Look below for the line that contains "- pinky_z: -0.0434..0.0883", then copy it and each following line exactly, through and including the line that contains "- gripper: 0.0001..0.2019".
--- Source information Enclosed Below ---
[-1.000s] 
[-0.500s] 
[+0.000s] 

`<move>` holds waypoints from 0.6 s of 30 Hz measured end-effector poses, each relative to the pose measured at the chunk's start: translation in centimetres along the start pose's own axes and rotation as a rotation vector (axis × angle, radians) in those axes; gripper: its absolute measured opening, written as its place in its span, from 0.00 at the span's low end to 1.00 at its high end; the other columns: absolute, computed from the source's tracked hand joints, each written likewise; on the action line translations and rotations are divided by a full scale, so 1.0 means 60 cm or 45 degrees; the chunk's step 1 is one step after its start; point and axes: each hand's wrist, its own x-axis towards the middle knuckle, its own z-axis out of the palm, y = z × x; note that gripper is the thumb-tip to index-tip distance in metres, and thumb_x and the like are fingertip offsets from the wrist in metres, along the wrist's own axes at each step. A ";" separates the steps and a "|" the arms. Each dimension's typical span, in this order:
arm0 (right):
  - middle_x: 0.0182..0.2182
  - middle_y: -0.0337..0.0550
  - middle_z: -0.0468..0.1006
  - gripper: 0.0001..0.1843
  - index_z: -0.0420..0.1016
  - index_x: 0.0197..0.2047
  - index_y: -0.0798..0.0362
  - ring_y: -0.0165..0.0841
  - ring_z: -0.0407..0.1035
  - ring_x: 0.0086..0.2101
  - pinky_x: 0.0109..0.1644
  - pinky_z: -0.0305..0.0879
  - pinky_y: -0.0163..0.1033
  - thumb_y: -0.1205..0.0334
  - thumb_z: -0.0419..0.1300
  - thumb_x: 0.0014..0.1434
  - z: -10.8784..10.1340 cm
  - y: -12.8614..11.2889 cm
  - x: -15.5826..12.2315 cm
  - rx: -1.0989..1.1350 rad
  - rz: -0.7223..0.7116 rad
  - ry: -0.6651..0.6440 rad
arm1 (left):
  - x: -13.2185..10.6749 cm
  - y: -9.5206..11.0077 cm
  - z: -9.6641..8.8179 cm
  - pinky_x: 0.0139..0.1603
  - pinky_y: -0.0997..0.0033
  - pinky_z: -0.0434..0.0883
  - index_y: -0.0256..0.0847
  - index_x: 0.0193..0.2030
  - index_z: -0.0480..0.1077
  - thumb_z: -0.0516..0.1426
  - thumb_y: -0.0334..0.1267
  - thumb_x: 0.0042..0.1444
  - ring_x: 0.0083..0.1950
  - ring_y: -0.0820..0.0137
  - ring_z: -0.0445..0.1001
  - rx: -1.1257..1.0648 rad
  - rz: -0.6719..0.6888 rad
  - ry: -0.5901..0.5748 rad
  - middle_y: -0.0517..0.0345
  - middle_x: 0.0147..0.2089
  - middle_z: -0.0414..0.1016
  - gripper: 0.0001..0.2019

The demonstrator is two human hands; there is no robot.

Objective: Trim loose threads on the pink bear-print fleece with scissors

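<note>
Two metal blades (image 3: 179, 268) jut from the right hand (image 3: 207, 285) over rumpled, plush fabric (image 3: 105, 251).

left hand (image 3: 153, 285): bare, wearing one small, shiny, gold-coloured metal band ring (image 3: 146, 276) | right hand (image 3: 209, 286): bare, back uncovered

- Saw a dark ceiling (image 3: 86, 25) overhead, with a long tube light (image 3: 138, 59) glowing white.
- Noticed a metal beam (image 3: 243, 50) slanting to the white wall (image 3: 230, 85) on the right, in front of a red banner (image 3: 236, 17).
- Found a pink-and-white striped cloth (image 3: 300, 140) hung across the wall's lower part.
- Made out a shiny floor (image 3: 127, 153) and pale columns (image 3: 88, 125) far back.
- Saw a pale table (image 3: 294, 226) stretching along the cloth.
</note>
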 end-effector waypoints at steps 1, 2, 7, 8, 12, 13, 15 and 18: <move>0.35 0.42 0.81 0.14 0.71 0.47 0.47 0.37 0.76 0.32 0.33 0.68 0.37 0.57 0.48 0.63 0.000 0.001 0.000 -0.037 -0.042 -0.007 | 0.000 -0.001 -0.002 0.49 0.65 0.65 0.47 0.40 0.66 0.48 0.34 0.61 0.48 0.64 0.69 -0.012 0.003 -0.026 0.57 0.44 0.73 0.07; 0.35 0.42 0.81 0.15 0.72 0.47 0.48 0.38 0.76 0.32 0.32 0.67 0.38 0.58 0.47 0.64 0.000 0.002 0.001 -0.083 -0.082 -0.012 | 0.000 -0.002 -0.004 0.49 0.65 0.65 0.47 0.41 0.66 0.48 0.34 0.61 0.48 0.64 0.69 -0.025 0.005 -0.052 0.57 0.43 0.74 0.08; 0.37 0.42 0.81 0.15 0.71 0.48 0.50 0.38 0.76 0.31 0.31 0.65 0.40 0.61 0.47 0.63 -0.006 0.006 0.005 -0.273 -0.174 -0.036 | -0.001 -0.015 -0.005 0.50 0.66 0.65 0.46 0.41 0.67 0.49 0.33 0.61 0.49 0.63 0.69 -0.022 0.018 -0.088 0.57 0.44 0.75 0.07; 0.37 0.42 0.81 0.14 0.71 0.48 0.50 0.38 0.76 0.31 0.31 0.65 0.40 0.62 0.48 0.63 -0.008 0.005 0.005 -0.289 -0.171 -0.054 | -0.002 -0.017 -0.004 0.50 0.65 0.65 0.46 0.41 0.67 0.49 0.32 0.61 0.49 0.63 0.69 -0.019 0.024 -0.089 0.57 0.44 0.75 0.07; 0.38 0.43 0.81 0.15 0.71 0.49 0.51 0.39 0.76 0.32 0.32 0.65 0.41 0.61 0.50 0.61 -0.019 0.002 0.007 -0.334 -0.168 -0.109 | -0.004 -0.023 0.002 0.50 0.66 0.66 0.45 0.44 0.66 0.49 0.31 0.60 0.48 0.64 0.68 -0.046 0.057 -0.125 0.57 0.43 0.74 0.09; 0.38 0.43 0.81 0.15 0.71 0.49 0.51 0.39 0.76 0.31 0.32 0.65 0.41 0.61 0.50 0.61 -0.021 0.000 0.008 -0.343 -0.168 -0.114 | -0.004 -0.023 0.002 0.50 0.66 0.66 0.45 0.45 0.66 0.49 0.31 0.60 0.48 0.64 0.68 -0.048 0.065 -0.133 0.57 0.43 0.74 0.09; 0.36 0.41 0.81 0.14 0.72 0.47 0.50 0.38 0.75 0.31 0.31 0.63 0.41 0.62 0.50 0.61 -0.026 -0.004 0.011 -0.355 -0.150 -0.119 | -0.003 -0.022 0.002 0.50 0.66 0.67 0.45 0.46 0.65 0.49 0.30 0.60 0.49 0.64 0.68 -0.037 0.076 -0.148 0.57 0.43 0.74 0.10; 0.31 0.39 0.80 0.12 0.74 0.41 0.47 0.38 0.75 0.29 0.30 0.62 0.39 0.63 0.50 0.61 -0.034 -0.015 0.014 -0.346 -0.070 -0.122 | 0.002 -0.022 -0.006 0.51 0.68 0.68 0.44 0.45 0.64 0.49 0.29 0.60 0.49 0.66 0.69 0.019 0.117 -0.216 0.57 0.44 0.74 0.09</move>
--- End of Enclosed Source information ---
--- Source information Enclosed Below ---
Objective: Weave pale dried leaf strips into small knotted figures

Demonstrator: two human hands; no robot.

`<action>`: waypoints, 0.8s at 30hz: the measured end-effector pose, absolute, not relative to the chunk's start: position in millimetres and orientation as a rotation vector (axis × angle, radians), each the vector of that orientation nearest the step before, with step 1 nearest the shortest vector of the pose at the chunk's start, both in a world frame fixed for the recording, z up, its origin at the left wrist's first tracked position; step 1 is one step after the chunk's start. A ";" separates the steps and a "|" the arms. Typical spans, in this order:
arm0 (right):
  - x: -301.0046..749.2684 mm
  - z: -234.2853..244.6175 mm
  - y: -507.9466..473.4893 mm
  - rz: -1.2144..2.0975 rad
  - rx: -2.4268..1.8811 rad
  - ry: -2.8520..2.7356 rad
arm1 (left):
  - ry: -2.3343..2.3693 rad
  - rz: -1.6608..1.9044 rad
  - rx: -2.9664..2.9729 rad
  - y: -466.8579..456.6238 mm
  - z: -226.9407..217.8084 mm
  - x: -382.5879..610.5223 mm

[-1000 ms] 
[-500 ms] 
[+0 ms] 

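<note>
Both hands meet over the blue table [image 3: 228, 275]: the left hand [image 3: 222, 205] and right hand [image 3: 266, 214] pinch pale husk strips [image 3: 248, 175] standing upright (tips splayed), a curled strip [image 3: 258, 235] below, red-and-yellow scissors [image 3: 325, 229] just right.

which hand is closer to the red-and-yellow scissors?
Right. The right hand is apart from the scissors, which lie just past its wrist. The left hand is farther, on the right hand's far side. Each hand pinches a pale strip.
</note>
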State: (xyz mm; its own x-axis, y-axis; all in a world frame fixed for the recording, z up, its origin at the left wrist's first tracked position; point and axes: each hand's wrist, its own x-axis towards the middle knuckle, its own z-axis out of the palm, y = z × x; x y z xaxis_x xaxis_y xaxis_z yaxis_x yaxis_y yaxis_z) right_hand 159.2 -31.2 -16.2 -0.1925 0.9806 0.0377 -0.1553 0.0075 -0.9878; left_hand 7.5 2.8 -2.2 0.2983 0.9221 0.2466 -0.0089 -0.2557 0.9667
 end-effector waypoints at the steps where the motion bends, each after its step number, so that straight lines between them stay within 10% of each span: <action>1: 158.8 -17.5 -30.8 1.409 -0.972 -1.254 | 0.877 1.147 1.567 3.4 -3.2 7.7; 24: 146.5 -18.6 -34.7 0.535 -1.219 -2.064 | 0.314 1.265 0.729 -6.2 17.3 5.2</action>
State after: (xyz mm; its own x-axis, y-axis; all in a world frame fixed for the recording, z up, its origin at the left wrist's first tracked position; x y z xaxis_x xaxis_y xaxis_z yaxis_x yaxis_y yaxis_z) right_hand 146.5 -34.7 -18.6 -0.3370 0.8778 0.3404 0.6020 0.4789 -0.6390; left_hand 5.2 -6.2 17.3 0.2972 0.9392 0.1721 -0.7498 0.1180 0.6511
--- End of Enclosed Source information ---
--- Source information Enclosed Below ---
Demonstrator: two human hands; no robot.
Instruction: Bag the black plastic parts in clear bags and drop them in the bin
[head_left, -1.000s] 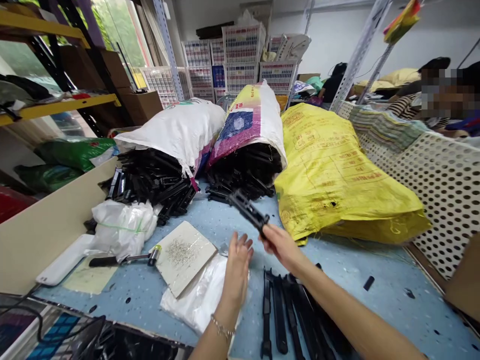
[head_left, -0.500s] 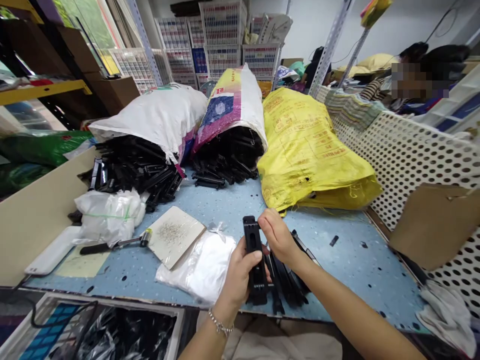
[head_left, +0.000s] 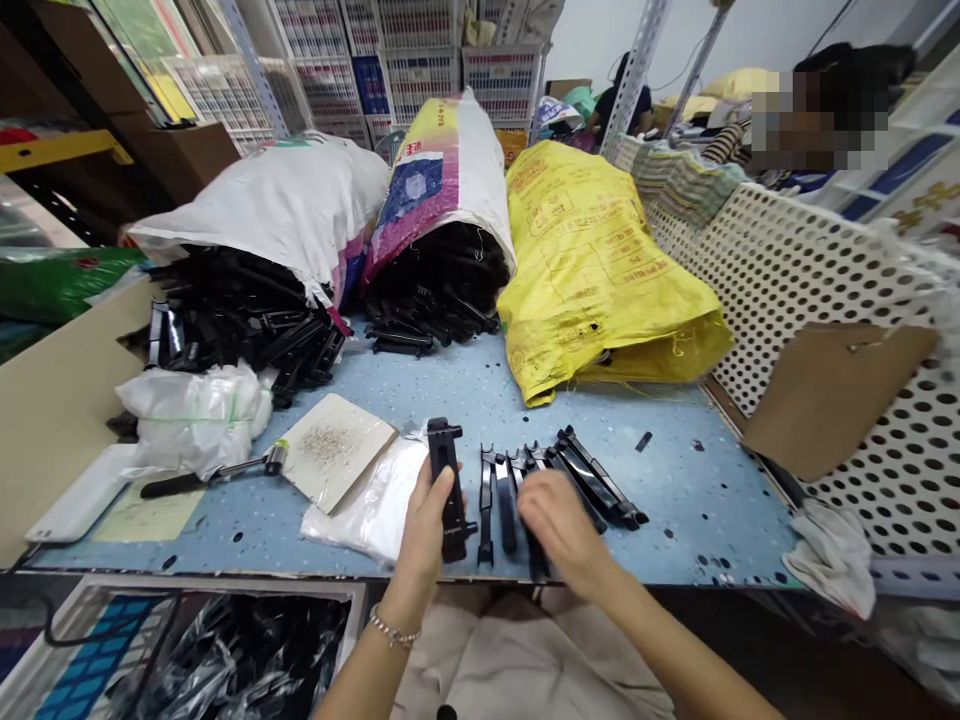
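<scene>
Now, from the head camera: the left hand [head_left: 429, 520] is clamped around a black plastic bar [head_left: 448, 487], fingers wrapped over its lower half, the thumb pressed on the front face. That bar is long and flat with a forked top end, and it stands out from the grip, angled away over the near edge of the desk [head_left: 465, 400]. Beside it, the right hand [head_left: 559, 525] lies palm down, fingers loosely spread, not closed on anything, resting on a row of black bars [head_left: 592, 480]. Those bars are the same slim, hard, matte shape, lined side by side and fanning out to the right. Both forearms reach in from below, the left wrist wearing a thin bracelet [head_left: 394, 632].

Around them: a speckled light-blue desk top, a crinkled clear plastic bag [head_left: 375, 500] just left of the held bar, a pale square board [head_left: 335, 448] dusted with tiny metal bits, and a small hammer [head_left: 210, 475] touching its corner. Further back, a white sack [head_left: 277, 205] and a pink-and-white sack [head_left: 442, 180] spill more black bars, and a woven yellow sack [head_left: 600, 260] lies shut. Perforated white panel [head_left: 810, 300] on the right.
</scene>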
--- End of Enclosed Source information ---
=== Output for this task ===
  - pinky_z: -0.0434..0.0883
  - index_y: -0.0256..0.0847
  - index_x: 0.0193..0.2030
  - index_z: -0.0480..0.1077
  - thumb_z: -0.0516..0.1426
  - thumb_y: -0.0334..0.1267
  - thumb_x: 0.0042..0.1444
  - ring_x: 0.0083..0.1950
  - ring_y: -0.0820..0.0137
  - ring_z: -0.0445..0.1001
  - rx: -1.1257..1.0648 rad
  - rz: -0.6719..0.6888 rad
  - ry: -0.5901..0.5748 rad
  - middle_y: -0.0517..0.0345
  - middle_x: 0.0147..0.2089
  - middle_z: -0.0414..0.1016
  - gripper: 0.0001..0.2019

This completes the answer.